## TRY IT
Please repeat, unchanged, the lines at the top of the listing below, ending with the one that has "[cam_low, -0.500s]".

◆ ◆ ◆

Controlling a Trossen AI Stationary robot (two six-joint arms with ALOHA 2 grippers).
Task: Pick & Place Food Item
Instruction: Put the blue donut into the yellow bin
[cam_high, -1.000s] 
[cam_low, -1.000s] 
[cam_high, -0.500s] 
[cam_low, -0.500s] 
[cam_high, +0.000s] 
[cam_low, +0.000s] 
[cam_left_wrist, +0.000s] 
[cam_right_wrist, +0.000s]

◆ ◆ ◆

## ANSWER
Controlling a Trossen AI Stationary robot (two six-joint arms with ALOHA 2 grippers).
Task: Pick & Place Food Item
Instruction: Put the blue donut into the yellow bin
[cam_high, -1.000s] 
[cam_low, -1.000s] 
[cam_high, -0.500s] 
[cam_low, -0.500s] 

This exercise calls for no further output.